Clock jitter has become more important than ever for input/output (I/O) links in recent chip‐to‐chip communications as clock speed increases. In addition to the clock jitter, a clock skew between an internal clock and an external clock is a concern with high clock frequency. The delay variation due to a big clock tree in a chip significantly increases a worst‐case clock skew, making available phase margin much less than expected. By having the clock tree as the part of a PLL, the clock skew variation between the external clock CKext and the internal clock CKint due to the clock tree can be minimized as illustrated in Fig. 1.2(c). Since the frequency offset is negligible in the chip‐to‐chip communication, a delay‐locked loop (DLL) having a voltage‐controlled delay line can also be used to achieve better power supply rejection and more flexible clock control than the PLL.

1.2.4 Modulation and Demodulation

In modern transceiver systems, the PLL plays an important role not only as a local oscillator but also as a frequency/phase modulator. These days, digital frequency/phase modulation based on a fractional‐N PLL, as shown in Fig. 1.3(a), greatly simplifies the transmitter architecture. We will discuss how a direct‐digital modulation is achieved by the PLL in Chapter 9. Figure 1.3(b) also shows two cases of an FM demodulator and a PM demodulator. For the modulations and the frequency demodulation, the bandwidth of the PLL needs to be wide enough to track the frequency/phase variation. To the contrary, a very narrow bandwidth of the PLL is required to provide an averaged reference phase over a frequency drift for the phase demodulation. The narrow‐bandwidth PLL is not desirable for an on‐chip design as the phase noise contribution of a VCO becomes too high, which will be learned later.

Figure 1.3 Other applications: (a) modulation; (b) demodulation; (c) carrier recovery and (d) frequency translation.

1.2.5 Carrier Recovery

A good example of a PLL‐based carrier recovery system can be found in analog television systems. Figure 1.3(c) shows the simplified block diagram of a color‐signal demodulator. A color‐burst signal is embedded as a sub‐carrier and used as a reference phase for the color‐signal demodulation. The PLL generates a reference clock whose phase is synchronized to that of the color‐burst signal. The phase difference between each color signal and the reference clock is used to provide different color information. Therefore, a narrow‐bandwidth PLL using a highly stable VCO such as a voltage‐controlled crystal oscillator (VCXO) is designed. In addition to the carrier recovery, additional PLLs are used for horizontal synchronization (H‐sync) and vertical synchronization (V‐sync) in the analog television system.
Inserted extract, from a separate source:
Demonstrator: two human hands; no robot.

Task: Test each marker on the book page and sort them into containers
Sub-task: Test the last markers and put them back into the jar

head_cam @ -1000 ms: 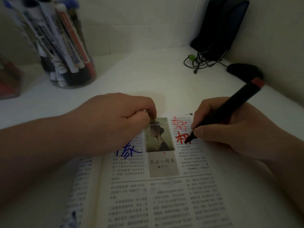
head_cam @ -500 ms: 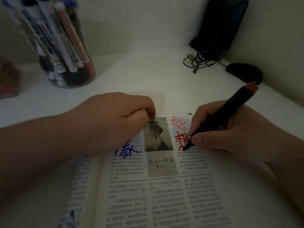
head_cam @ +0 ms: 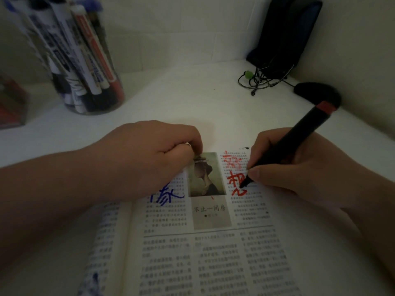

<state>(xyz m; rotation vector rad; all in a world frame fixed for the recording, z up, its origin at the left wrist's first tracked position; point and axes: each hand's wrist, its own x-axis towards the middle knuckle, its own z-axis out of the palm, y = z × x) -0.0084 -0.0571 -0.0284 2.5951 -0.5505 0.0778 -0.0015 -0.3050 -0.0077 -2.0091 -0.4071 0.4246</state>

Since the PLL was a versatile building block in the television system for mass production, many practical architectures and circuit techniques were developed, including a phase‐frequency detector (PFD), a charge‐pump PLL, an all‐digital PLL with a numerically controlled oscillator (NCO), and so on.

1.2.6 Frequency Translation

A frequency‐translation circuit offers a flexible frequency planning for frequency generation systems. As shown in Fig. 1.3(d), instead of having a large‐value frequency divider, a mixer is put in a feedback path with another local oscillator (LO), making a phase‐detector frequency fPD become an intermediate frequency fIF. Therefore, an LO frequency (fLO) is effectively translated to a desired output frequency. With a high fPD and the absence of a frequency divider, a wide‐bandwidth PLL can be designed with low phase noise contribution from the LO and the reference source. Figure 1.3(d) shows an example of how a low‐noise frequency synthesizer is implemented with the frequency‐translation loop where fine frequency resolution is achieved by having another PLL or a direct‐digital frequency synthesizer as the LO.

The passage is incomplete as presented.